И чем выше созданные Им индивидуальности по духу и сути, тем и формы их сложнее и совершеннее.
В экстазе своего увлечения добродетелью ревностные моралисты закрывают глаза на эту сторону.
* * *
Весь мир забыт; ничего не нужно художнику, кроме этих живых форм: в них самих теперь для него весь смысл и весь интерес жизни.
* * *
Я был невежественно смел по-провинциальному, и самоуверен уже, и умен, как истый провинциал.
* * *
Еще в юности мы учили, что три великие идеи заложены в душу человека: истина, добро и красота.
Я думаю, идеи эти равносильны по своему могуществу и влиянию на людей.
* * *
Ге бросил все и стал нищим, стал рабом добродетели.
* * *
Какой бы культуры ни достиг в будущем русский гражданин, каких палат ни понастроил бы он впоследствии для развлечений, обучений и общежитий своим молодым орлятам, во всех этих великолепных хоромах и обширных чертогах картины В. М. Максимова займут почетное место.
* * *
XVIII столетие дало мало, за исключением некоторых талантливых имен, которые уже можно отнести к началу XIX века, например: Канова, Грёз, Ватто, Делакруа, Брюллов, Торвальдсен, Каульбах, Пименов.
* * *
«Быдло» – глубоко развращенное существо: постоянно соприкасаясь с полицией, оно усваивает ее способности хищничать по-волчьи, подхалимствовать, но быстро приходит к расправе над своими господами, если они ослабевают…
Прощай, Италия! Еще дня три в твоих прекрасных пределах, под глубоким голубым небом, по зеленым тучным нивам, по цветущим, как рай, садам, по изящным шумным городкам с синими горными далями. Еще дня три я буду видеть этих наивных бездельников, слышать бешеную трескотню извозчичьих двухколесок по гладкому паркету из железной лавы, по узким улицам без тротуаров, без полицейских, без тумб и без всяких прочих церемонностей северного европейца.

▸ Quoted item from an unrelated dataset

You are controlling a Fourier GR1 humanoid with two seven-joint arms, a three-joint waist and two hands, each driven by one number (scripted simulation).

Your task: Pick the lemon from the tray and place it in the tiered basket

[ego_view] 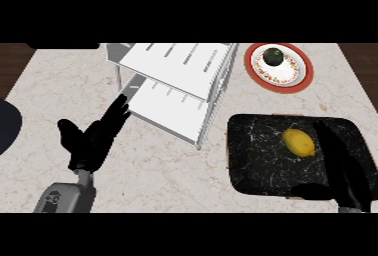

Я уж попривык и освоился с этой теснотой и быстротой движений.
При подобных условиях у нас, на Руси, каждую минуту надо было бы ожидать смертоубийства, увечий и тому подобных неприятностей. Здесь идешь спокойно: знаешь твердо, что эти лихие и быстрые, как вихрь, лошадки – в ловких руках артистов-возниц. Он несется только тогда с такой быстротой, когда уверен, что между пешеходами и его кареткой есть точных полвершка расстояния – колеса не заденут даже фалд пешехода. Оглушительные щелканья бичей мигом раздвигают густо запруженные улицы – кати!
Без устали гам и крики на улицах: разносчиков, развозчиков, детей и ослов, и особенно ослов. Мне кажется всегда, что осел горько вопиет к небу, когда, подняв свою страдальческую голову, он начинает реветь, прерывисто задыхаясь. Вечно нагруженный непропорционально своему росту, всегда с придавленной спиной, с явными следами побоев, горько и громко рыдает он под тяжелой ношей. Но никакого внимания не обращает на него неугомонная жизнь.
И всё кругом неугомонно делает свое дело. Море громыхает у берегов, Везувий неугомонно ворчит, куря свою трубку.
Апельсинные и лимонные деревья всегда отягчены плодами, и в то же время они еще цвели на моих глазах по всей Сицилии и неаполитанскому краю чудными белыми подвенечными цветами, одуряя все кругом своим сильным сладким ароматом.